The ten minutes to the farm seemed to take forever. The baby's arms shifted feebly under its wrap, and its lips moved silently. Alice talked to it the way she talked to Junie after a bad dream: Don't you worry, little one. Don't you cry.

Wanda drove up the lane and didn't bother to put the car in the garage. She killed the engine and took the baby from Alice. "Help the girls out," she said.

"Chelsea, carry Junie in," Alice said, and followed her mother into the house. With one hand Wanda plugged the kitchen drain and turned on the warm water. The baby looked into her face. Its eyes were the color of clouds before a heavy rain.

"We have to treat it for hypothermia," Alice said.

Wanda had long ago ceased to be surprised by the things Alice knew. "That's right. Now go get me some towels."

Wanda unwrapped the child. Ah, a boy then. He was blue-gray from top to bottom, with a black umbilical cord a couple of inches long, and a tiny gray penis. Dark hair with a bit of curl to it. She stirred the water in the sink, decided it would do, then lowered him into it.

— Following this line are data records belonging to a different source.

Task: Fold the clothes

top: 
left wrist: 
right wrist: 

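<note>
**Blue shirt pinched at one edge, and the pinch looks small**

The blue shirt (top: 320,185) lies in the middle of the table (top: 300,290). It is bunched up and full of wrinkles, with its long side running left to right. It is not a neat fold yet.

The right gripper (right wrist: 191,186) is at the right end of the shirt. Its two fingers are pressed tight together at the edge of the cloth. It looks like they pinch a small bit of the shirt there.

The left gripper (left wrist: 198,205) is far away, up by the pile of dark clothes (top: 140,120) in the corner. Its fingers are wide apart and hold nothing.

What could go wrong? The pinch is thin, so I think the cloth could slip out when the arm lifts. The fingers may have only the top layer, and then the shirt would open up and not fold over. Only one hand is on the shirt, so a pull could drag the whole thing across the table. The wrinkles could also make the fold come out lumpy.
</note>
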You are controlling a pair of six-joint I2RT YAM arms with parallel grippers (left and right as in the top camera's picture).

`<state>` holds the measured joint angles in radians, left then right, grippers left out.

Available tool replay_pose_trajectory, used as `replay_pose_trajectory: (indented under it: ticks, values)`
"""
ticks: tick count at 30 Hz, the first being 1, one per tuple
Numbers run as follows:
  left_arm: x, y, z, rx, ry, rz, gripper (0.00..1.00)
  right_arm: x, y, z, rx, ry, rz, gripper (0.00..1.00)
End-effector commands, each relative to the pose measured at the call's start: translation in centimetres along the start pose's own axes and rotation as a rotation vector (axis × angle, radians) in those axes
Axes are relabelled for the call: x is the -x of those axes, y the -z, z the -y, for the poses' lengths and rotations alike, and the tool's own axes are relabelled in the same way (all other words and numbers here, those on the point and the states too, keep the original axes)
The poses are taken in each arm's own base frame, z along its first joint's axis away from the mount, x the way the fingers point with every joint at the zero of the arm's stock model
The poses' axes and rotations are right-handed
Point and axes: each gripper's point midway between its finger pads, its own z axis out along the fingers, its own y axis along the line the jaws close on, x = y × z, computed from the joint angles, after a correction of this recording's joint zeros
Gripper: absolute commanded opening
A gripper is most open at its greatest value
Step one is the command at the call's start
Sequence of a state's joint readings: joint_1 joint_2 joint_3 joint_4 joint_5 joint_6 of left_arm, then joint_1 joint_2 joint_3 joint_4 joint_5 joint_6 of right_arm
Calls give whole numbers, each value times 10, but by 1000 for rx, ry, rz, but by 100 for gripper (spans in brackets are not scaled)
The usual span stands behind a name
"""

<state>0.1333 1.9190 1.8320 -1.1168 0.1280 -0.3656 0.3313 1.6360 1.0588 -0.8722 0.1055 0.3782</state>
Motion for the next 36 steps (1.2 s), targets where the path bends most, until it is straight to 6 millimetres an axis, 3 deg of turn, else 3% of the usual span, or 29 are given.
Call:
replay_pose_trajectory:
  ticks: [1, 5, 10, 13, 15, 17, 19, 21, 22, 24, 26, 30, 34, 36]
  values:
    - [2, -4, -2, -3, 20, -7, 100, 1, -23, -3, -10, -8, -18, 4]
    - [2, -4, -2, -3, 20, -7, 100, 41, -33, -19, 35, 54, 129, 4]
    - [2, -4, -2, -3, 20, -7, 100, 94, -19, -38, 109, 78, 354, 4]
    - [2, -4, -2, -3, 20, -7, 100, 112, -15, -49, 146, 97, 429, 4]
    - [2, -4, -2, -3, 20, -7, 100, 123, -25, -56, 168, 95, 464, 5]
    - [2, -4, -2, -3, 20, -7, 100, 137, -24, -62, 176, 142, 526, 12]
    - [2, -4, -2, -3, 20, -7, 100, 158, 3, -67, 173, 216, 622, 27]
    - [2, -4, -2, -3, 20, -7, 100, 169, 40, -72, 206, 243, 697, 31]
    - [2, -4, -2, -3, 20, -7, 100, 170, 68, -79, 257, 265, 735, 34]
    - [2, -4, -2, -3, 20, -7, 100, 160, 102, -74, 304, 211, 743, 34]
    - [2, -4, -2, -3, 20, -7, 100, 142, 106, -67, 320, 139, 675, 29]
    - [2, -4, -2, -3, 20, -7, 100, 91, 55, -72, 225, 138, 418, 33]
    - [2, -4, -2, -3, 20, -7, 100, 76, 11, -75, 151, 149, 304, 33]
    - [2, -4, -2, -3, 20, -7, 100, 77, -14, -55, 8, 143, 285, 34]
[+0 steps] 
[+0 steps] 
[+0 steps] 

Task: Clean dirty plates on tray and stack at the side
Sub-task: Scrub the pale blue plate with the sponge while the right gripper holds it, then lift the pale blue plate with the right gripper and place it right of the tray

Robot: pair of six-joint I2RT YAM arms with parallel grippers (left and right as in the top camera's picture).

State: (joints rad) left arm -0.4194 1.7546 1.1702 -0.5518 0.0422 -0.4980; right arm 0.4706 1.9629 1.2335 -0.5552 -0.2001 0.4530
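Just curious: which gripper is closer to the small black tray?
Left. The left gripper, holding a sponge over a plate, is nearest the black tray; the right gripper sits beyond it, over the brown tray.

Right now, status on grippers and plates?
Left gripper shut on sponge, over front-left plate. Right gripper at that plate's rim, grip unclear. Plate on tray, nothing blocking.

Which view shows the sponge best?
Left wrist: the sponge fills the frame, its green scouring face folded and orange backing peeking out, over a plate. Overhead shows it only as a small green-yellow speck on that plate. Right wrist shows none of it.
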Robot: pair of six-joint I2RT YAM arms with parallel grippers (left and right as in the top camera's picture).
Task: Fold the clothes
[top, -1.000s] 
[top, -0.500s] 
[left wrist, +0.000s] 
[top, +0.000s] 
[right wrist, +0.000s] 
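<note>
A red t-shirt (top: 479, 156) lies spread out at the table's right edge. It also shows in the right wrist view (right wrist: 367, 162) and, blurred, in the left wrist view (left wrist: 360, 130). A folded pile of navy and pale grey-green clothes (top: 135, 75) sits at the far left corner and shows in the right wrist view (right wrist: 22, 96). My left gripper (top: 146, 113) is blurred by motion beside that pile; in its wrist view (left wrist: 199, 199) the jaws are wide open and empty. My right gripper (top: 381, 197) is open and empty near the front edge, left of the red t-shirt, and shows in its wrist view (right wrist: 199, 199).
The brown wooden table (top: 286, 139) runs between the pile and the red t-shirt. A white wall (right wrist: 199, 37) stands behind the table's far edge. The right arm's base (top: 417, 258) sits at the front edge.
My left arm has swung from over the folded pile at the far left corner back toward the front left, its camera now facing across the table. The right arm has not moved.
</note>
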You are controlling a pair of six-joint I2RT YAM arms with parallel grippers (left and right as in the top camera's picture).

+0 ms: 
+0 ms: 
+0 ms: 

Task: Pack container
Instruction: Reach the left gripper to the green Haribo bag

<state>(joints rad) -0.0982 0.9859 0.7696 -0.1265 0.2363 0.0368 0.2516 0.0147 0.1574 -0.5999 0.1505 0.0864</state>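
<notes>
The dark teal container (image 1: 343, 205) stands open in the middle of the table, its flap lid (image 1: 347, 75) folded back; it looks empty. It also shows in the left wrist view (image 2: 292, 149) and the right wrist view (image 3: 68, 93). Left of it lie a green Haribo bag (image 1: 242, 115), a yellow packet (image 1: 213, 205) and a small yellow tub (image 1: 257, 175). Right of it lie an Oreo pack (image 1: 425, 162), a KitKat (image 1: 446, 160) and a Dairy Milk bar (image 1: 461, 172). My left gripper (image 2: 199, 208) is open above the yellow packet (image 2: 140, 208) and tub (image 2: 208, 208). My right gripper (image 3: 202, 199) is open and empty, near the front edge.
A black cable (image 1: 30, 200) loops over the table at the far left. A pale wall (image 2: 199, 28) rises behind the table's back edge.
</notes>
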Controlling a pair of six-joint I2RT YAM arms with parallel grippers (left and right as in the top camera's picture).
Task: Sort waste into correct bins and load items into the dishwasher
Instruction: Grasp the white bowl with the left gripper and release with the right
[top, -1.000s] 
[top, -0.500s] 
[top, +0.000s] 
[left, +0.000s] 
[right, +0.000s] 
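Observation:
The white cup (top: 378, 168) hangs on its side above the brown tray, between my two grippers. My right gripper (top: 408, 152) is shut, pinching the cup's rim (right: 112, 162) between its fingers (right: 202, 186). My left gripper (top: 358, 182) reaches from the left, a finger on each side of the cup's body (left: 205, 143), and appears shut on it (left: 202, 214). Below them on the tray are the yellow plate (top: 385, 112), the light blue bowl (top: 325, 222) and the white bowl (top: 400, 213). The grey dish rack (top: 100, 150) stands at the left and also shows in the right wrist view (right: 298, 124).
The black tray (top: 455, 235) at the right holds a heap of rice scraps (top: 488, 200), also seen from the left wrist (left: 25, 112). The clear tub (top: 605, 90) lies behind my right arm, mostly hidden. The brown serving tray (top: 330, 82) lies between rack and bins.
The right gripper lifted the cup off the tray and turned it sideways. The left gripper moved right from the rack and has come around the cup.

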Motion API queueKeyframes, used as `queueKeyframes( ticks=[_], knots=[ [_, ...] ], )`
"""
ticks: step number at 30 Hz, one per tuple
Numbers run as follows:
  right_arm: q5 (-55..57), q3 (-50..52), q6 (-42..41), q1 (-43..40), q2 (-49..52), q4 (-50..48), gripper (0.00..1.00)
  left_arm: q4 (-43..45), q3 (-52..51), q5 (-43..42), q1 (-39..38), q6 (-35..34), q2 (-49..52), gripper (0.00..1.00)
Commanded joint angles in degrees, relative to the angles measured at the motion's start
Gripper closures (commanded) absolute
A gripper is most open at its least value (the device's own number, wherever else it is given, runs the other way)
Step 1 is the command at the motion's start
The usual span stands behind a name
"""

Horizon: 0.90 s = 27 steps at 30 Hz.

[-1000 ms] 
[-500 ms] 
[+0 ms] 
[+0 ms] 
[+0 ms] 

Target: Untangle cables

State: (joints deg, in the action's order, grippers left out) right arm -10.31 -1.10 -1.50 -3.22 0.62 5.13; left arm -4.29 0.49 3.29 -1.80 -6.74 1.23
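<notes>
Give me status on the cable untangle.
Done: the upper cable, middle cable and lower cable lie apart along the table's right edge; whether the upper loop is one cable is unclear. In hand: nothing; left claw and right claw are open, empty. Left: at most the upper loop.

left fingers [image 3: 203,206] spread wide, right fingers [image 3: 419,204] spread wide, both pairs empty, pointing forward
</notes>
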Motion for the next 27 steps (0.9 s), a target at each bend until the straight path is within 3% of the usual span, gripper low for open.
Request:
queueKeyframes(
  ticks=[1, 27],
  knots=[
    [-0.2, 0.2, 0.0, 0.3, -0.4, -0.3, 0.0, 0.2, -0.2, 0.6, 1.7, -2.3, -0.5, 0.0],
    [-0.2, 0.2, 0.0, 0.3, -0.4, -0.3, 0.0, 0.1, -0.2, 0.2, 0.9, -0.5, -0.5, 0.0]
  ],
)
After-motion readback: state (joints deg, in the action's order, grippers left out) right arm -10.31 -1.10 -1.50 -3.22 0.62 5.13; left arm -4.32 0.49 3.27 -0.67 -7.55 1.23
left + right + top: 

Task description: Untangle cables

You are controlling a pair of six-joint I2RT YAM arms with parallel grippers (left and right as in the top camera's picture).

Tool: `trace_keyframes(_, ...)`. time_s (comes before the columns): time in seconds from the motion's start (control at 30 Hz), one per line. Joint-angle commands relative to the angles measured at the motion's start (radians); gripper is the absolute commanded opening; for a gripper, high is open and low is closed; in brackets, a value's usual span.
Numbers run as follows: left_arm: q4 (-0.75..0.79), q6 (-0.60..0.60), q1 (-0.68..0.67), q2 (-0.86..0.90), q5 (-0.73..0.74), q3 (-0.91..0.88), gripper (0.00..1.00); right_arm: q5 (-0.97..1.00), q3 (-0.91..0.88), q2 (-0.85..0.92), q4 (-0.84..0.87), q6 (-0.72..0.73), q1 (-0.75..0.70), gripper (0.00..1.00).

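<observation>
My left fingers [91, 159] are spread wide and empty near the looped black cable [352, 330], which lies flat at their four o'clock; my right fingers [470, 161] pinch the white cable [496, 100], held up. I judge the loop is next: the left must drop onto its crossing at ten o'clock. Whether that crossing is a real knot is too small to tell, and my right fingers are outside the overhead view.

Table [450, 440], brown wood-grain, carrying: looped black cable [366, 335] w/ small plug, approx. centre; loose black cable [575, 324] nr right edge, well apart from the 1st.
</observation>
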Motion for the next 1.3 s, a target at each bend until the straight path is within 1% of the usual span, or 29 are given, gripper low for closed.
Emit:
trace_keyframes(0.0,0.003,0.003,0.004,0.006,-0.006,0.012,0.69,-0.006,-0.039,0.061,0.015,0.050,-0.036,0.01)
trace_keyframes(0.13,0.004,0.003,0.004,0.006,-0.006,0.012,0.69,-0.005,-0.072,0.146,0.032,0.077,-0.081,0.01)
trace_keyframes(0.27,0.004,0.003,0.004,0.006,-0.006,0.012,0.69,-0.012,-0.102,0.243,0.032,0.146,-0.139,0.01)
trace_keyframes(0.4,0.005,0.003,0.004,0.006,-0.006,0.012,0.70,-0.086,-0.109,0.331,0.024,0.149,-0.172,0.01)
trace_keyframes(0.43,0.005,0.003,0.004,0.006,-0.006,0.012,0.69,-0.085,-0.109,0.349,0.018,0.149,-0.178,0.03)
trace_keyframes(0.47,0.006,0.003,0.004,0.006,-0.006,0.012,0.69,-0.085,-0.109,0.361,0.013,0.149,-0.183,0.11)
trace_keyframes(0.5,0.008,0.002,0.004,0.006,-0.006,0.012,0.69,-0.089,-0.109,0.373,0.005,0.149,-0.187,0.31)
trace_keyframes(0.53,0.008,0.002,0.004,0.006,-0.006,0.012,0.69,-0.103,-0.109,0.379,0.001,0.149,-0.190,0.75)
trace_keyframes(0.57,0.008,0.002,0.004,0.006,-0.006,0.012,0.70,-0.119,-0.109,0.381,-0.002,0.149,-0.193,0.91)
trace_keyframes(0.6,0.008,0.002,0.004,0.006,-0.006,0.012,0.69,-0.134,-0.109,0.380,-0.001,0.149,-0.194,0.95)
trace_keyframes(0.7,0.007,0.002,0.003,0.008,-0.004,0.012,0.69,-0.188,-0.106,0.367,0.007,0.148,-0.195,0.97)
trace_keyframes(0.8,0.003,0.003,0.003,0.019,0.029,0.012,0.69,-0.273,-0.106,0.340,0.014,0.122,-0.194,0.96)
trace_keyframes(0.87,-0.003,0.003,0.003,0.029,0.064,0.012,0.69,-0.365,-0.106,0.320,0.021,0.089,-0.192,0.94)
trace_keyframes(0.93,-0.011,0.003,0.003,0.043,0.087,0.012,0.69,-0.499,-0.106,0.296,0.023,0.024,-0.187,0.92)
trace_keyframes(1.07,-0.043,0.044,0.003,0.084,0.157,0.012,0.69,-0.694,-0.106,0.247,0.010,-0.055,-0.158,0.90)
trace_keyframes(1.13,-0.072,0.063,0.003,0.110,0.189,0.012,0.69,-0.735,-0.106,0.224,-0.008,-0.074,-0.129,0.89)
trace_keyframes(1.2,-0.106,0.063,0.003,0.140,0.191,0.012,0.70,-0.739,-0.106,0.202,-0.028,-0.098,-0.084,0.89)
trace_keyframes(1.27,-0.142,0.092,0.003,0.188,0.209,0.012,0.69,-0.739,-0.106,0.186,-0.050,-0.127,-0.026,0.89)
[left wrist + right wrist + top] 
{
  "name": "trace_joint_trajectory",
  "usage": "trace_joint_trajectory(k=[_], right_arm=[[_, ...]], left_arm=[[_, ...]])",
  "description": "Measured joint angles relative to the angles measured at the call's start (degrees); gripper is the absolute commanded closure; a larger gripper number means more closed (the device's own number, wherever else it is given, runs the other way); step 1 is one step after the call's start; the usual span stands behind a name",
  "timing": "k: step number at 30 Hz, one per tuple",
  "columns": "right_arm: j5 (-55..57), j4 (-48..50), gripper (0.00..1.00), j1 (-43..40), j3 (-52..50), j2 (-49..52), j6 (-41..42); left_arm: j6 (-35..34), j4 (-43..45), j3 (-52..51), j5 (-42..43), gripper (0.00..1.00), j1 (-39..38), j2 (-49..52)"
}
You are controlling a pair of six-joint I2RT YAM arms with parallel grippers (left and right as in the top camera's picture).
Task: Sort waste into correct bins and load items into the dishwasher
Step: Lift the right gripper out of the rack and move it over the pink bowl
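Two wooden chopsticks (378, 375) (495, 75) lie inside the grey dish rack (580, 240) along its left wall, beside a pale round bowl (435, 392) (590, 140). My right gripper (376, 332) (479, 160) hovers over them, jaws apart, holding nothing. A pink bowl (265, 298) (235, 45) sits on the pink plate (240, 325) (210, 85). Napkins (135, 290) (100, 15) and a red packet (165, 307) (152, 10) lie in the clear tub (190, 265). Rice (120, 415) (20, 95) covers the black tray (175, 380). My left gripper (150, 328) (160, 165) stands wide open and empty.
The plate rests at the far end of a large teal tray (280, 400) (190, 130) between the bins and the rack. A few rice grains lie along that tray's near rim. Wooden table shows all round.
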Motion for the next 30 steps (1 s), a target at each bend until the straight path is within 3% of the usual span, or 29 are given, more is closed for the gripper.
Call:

Chelsea dragged over a kitchen chair so she could see. Junie climbed up with her and wrapped her arms around her sister's waist. "We should name him," Chelsea said.

"He's not ours to name," Wanda said.

The boy seemed to like the water. He kicked his legs, waved his arms. He still hadn't made a sound. Then she realized that his chest wasn't moving. No: hadn't moved. The boy wasn't breathing. Junie reached out to touch him. "Get down, girls," Wanda said. "Down!"

She'd never been this scared caring for a patient. She decided she had to treat his hypothermia and breathing at once, so she cradled him in the water with one hand and pinched shut his little nostrils with the other. Then she bent her lips to his. Gentle, she thought. New lungs were fragile.

She puffed a bit of air into his mouth. His chest rose a fraction, dropped-and stayed down. She breathed into him again, and again. After a minute she put her fingers to his neck. No pulse.

He gazed up at her with those cloud-colored eyes, perfectly calm. His hand came up, seemed to reach for her face. And in that moment she made her decision. If it was a decision. If she had any choice at all.

"Mom?" Alice said. "Is he okay? You want me to call the hospital?"

"No. No hospital." Alice started to argue, and Wanda said, "They're snowed in. Nobody could get here anyway. Please, put the girls to bed."

Alice managed to get the girls into their pajamas, but none of them would stay out of the kitchen. They watched as Wanda worked, and soon she was sweating like a long-

distance runner. After a half hour the baby was no better and no worse for all the forced resuscitation. In fact he seemed to like it. The air she gave him he turned into gurgles and sighs and whines. His first sounds.

"We have to call the police," Alice said.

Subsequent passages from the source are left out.